How to use all the cpu cores using Dask?

ANKIT JHA picture ANKIT JHA · Jul 6, 2018 · Viewed 8.7k times · Source

I have a pandas series with more than 35000 rows. I want to use dask make it more efficient. However, I both the dask code and the pandas code are taking the same time. Initially "ser" is pandas series and fun1 and fun2 are basic functions performing pattern match in individual rows of series.
Pandas
ser = ser.apply(fun1).apply(fun2)

Dask
ser = dd.from_pandas(ser, npartitions = 16) ser = ser.apply(fun1).apply(fun2)

On checking the status of cores of cpu, I found that not all the cores were getting used. Only one core was getting used to 100%.

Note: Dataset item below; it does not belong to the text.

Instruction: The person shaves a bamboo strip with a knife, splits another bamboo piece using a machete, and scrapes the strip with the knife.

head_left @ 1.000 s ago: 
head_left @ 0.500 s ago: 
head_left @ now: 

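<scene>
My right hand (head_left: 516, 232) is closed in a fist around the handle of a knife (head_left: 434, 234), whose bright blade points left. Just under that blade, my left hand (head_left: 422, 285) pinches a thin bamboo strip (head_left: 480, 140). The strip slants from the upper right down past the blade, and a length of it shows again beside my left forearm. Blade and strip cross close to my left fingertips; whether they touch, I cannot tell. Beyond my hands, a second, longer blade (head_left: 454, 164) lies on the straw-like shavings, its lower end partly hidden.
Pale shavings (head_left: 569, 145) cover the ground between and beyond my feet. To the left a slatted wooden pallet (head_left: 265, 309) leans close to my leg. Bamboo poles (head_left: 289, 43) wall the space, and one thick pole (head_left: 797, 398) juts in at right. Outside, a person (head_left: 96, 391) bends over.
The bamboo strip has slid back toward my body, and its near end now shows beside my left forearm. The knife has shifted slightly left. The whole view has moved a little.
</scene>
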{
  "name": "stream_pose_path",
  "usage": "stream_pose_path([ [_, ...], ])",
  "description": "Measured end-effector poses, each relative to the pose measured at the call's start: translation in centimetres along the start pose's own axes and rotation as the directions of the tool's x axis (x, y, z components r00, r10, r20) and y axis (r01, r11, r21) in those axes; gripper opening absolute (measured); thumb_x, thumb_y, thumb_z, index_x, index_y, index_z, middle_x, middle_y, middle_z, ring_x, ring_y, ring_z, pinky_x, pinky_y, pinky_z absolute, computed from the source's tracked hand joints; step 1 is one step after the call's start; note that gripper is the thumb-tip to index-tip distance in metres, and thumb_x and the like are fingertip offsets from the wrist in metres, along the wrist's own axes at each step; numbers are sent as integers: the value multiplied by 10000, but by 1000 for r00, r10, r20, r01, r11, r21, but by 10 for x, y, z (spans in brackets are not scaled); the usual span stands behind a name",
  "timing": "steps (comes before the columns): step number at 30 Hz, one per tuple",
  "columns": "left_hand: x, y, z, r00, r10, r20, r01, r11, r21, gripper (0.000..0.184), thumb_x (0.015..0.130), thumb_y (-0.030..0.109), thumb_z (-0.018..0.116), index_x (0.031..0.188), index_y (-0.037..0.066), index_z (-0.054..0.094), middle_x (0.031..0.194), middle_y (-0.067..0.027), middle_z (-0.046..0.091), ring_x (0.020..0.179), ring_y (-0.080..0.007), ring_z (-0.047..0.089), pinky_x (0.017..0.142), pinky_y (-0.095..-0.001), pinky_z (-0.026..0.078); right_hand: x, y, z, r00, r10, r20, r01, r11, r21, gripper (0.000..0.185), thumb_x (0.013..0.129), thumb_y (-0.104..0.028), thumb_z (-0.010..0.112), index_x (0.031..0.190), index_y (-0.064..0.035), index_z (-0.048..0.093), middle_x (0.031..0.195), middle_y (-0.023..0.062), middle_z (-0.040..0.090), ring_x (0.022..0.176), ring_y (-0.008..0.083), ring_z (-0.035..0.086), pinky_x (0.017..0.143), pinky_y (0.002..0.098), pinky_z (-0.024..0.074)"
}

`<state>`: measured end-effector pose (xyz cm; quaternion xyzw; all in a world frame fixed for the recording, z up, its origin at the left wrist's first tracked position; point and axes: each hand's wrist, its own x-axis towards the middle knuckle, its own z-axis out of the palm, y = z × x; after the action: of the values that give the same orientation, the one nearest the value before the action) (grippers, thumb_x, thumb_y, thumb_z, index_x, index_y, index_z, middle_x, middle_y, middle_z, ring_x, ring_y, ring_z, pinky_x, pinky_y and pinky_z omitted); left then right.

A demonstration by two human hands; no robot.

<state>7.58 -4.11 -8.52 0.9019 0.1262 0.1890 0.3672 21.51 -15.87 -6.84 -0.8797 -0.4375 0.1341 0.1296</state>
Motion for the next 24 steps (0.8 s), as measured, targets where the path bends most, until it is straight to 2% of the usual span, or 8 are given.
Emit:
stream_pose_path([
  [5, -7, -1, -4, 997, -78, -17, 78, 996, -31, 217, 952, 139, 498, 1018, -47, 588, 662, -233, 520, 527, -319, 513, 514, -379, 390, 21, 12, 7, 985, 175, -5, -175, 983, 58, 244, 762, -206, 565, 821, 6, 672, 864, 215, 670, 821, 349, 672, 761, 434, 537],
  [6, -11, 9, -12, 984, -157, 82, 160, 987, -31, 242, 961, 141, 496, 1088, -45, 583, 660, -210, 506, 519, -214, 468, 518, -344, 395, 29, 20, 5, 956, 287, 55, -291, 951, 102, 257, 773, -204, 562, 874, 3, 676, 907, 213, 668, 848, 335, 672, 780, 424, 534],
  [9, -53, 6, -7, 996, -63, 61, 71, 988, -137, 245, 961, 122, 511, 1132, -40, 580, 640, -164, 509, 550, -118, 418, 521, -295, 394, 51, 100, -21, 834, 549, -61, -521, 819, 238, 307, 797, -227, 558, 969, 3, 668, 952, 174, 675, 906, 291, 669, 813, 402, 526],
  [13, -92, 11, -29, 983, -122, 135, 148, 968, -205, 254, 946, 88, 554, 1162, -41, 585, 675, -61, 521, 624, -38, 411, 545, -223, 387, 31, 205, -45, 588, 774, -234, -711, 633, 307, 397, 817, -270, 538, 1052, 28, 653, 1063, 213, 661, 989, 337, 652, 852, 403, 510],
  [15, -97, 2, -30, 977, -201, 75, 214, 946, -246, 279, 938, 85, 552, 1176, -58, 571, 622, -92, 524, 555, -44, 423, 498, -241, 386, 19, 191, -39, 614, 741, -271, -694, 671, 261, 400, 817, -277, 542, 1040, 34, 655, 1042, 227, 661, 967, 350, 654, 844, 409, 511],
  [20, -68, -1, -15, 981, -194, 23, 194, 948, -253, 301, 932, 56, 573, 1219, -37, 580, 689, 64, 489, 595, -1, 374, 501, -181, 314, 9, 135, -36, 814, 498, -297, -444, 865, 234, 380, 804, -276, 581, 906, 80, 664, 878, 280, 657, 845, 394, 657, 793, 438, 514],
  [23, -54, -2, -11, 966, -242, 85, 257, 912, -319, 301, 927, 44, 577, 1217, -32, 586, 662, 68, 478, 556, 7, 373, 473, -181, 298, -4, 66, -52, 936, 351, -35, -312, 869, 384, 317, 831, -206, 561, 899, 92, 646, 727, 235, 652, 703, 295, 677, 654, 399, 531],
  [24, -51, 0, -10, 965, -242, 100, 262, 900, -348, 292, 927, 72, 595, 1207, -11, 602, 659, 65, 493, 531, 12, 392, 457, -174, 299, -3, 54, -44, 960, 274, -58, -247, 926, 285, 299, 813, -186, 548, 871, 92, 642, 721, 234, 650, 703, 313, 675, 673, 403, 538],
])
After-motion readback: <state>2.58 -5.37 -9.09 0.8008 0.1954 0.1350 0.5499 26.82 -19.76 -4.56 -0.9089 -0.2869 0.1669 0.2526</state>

Is there any method to make the series code faster using dask or utilize all the cores of cpu while performing Dask operations in series?

Answer

mdurant picture mdurant · Jul 9, 2018

See http://dask.pydata.org/en/latest/scheduler-overview.html

It is likely that the functions that you are calling are pure-python, and so claim the GIL, the lock which ensures that only one python instruction is being carried out at a time within a thread. In this case, you will need to run your functions in separate processes to see any parallelism. You could do this by using the multiprocess scheduler

ser = ser.apply(fun1).apply(fun2).compute(scheduler='processes')

or by using the distributed scheduler (which works fine on a single machine, and actually comes with some next-generation benefits, such as the status dashboard); in the simplest, default case, creating a client is enough:

client = dask.distributed.Client()

but you should read the docs